Shakespeare Quotes

Passing strange

Passing strange

Othello:
My story being done,
She gave me for my pains a world of sighs;
She swore, in faith 'twas strange, 'twas passing strange;
'Twas pitiful. 'twas wondrous pitiful,
She wish'd she had not heard it, yet she wish'd
That heaven had made her such a man,

"Passing strange," a phrase currently enjoying a comeback, means "surpassingly strange"—stranger than strange. "Passing" was often used adverbially in the Renaissance, which had a keen sense of the superlative in human achievement.
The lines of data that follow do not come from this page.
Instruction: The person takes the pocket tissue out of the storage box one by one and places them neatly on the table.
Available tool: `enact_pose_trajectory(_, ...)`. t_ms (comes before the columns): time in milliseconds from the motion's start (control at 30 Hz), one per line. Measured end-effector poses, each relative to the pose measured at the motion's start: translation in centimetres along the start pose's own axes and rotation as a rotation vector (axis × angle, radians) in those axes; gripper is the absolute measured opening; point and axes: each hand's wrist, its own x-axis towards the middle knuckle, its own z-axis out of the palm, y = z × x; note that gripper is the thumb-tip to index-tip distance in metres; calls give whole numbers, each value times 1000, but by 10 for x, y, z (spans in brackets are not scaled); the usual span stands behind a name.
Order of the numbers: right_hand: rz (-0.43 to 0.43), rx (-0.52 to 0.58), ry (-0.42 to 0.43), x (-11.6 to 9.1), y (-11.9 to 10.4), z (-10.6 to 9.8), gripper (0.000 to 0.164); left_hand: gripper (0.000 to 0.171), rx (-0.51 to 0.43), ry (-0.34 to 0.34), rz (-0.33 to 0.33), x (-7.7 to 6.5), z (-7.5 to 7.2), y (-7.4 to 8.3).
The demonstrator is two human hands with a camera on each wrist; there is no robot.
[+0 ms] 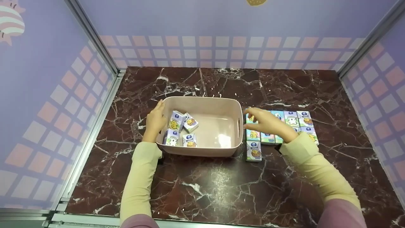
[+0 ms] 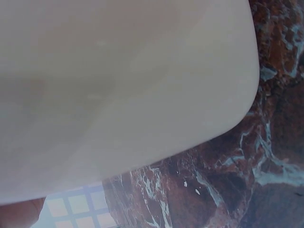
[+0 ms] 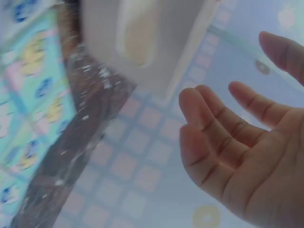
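My left hand (image 1: pixel 156 121) lies along the left wall of a pale beige plastic bin (image 1: pixel 202 152), its fingers extended at the rim. The left wrist view is mostly the bin's wall (image 2: pixel 118 95), with a bit of finger (image 2: pixel 21 213) at the lower left. Several small printed tissue packs (image 1: pixel 190 123) lie loosely in the bin's left half. My right hand (image 1: pixel 265 120) is just right of the bin, above more tissue packs (image 1: pixel 305 119). In the right wrist view its loosely bent fingers (image 3: pixel 192 147) hold nothing, and the palm faces the camera.
The packs to the right lie side by side in rows, with one pack (image 1: pixel 254 151) jutting toward the front. Everything stands on a dark red marbled tabletop (image 1: pixel 190 190). Purple panels (image 1: pixel 202 19) with a checked band enclose the table's back and sides.
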Motion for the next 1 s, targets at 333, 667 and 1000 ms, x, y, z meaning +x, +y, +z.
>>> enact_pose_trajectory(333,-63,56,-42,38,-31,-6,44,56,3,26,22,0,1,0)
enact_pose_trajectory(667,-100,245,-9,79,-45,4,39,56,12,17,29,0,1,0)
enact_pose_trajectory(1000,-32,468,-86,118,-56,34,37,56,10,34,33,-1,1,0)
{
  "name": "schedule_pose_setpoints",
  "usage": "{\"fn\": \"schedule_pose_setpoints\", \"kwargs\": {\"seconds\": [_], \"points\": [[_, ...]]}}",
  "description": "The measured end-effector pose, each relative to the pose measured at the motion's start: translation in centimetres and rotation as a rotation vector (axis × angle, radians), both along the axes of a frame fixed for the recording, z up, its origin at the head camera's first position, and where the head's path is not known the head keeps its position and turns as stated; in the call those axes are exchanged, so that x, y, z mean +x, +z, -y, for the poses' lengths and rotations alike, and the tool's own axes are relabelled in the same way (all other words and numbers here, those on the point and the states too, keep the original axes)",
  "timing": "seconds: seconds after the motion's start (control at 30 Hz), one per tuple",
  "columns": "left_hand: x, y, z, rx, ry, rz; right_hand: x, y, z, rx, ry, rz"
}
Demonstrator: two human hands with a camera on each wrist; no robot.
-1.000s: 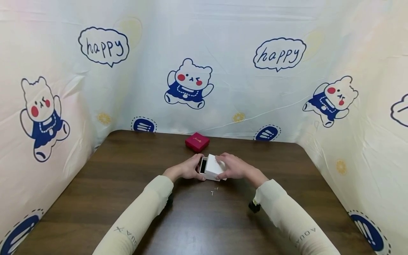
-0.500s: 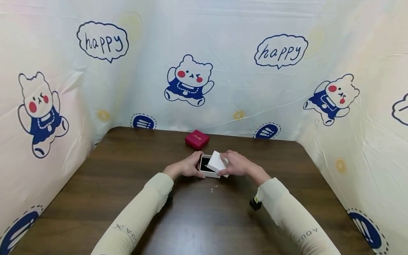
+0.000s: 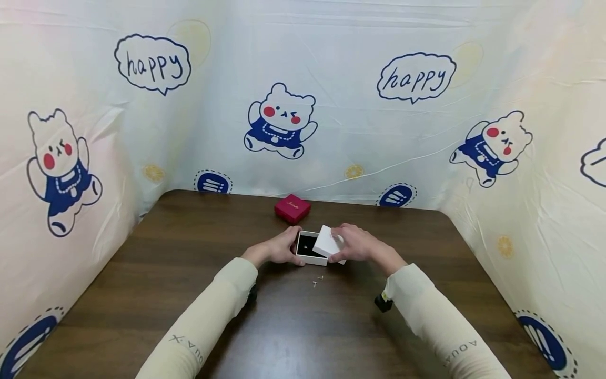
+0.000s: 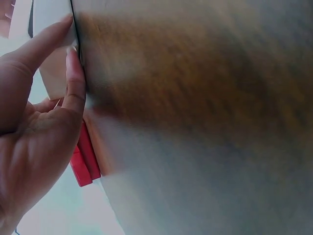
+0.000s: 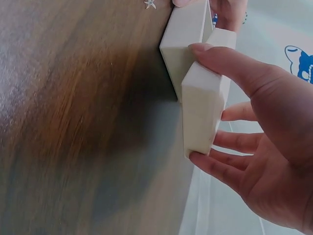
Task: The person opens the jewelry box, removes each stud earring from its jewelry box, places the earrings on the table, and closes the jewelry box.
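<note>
A small white jewelry box [image 3: 312, 260] stands on the table, its black insert [image 3: 307, 243] showing with a tiny silver piece on it. My left hand [image 3: 282, 248] grips the left end of the box; in the left wrist view the thumb and a finger press its white side [image 4: 55, 73]. The white lid [image 3: 325, 242] is in my right hand [image 3: 358, 243], tilted over the right part of the box. Thumb and fingers hold the lid [image 5: 201, 112] by its edges in the right wrist view. Two tiny earrings [image 3: 314, 284] lie in front of the box, one star-shaped [image 5: 150, 4].
A closed red box [image 3: 292, 208] with gold lettering sits behind the white box, near the back edge of the brown wooden table [image 3: 189, 221]. A printed white curtain [image 3: 331, 105] hangs around the table's back and sides.
My right hand has lifted the lid off and shifted it rightward, uncovering more of the black insert and the silver piece. My left hand has kept its grip on the box.
</note>
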State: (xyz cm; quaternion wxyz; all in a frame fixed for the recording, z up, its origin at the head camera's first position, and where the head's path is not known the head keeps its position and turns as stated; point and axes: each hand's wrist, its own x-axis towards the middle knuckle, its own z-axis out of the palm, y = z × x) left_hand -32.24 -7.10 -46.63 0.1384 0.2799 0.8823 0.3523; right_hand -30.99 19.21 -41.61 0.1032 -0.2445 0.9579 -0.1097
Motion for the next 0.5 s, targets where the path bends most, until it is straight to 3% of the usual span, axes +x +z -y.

The passing strangeness of Othello's tales of "hair-breadth scapes i' th' imminent deadly breach" (line 136) conjures up, like tragedy, pity and fear, and also desire.

Othello, who has been accused of seducing Desdemona with drugs and charms, is explaining how he wooed her, not with narcotics, but with anecdotes [see A ROUND UNVARNISHED TALE]. Othello's romantic, exploit-filled life—especially as he poetically enhances it—does act like a sort of charm on Desdemona, who can't get enough of Othello's varnished tales. Hearing of what he calls the "dangers I had pass'd" (line 167), Desdemona utters the response Othello quotes here.

Desdemona's wish that- "heaven had made her such a man" is, though Othello doesn't notice, strangely ambiguous. Desdemona may be wishing heaven had sent her a husband just like Othello—this is Othello's reading; or perhaps she wishes that heaven had made her a swashbuckling man rather than a cloistered woman. In either case, marriage to the Moor becomes an escape from the confined, unromantic life of a senator's daughter.